Press Release

New Policies and Tools Issued by City Controller to Improve Oversight of Nonprofits

The new set of policies will help organizations, city departments, and the communities better track the delivery of services provided by the over 700 nonprofit organizations contracted to work with San Francisco government.
December 09, 2024

San Francisco, CA (December 9, 2024) — In March 2024, the Board of Supervisors passed an ordinance (55-24) sponsored by former Supervisor Catherine Stefani directing the Controller’s Office to issue new policies and reports guiding the City’s monitoring of nonprofit contractors. Today, the Controller’s Office issued a suite of products that satisfies these legislative requirements and goes beyond the original mandate by offering additional guidelines and tools. 

The City and County of San Francisco (City) contracted with nonprofits to deliver $1.5 billion in services last year, with City spending growing by 63% since 2019. While many nonprofits provide quality services, some high-profile exceptions have shone a spotlight on the City’s need for greater oversight of these contracts. The new policies establish foundational requirements that departments must follow when they contract with nonprofits to deliver services to the public. 

“This work is critical to ensure we’re providing the best services possible when the City partners with nonprofit organizations” said Controller Greg Wagner. “These policies and tools create a framework for greater transparency, oversight, and accountability of dollars spent by City departments and the nonprofits they engage to deliver services. Along with fiscal compliance, we need to focus on measurable performance targets and reporting results.”

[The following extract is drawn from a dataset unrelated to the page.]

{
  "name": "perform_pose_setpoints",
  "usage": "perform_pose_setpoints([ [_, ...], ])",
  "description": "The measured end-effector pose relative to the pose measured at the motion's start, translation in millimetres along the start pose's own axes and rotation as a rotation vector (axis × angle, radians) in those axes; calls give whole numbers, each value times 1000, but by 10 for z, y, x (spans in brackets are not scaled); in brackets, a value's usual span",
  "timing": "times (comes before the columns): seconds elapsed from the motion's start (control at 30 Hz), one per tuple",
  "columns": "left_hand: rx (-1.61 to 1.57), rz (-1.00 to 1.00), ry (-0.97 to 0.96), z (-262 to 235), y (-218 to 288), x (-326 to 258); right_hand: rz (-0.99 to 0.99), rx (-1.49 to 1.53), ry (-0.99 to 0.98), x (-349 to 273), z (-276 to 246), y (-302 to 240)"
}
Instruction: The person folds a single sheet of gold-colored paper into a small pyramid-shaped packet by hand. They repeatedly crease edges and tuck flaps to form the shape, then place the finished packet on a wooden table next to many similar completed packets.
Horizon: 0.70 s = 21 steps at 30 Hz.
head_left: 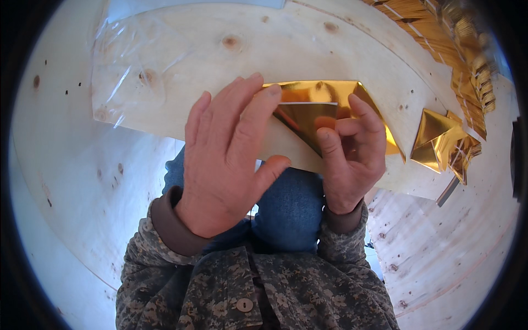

A cornerstone of this package  is a new Contract Monitoring Policy, which establishes Citywide requirements and guidance for how departments should monitor the performance of nonprofit service providers. The policy includes guidance on setting performance measures, reporting standards, point-in-time monitoring requirements, and expectations around engagement with nonprofit contractors. 

The suite of publications also includes updated guidelines on financial monitoring practices, a new policy on financial auditing requirements for nonprofits, updates to the City’s nonprofit corrective action policy that is used when nonprofits do not meet contract expectations, and recommendations for how the City should improve public reporting about nonprofit contracting. 

As a companion to new policies, the Controller’s Office developed an array of new webpages, as required by Stefani’s legislation, and web-based tools to support departments, nonprofits, policy makers and community members to more easily find, access, and understand information on nonprofit contracting. This includes a set of interactive dashboards that use data from the City’s financial system to show spending on nonprofit contracts over time. 

To develop these policies, the Controller’s Office engaged hundreds of individuals from City departments and nonprofit organizations in a robust and thorough collaborative process, as mandated by the ordinance to uplift all communities. In the coming year, the Controller’s Office will expand the long-standing Citywide Nonprofit Monitoring and Capacity Building Program to include both fiscal and contract monitoring components, and to assess the types of support City departments may need to align their practices with new guidelines. 

As we proceed with our implementation, the Controller’s Office will post updates and guidance on our new webpages, and we will issue new required reporting on departments’ contract monitoring practices by the end of 2025.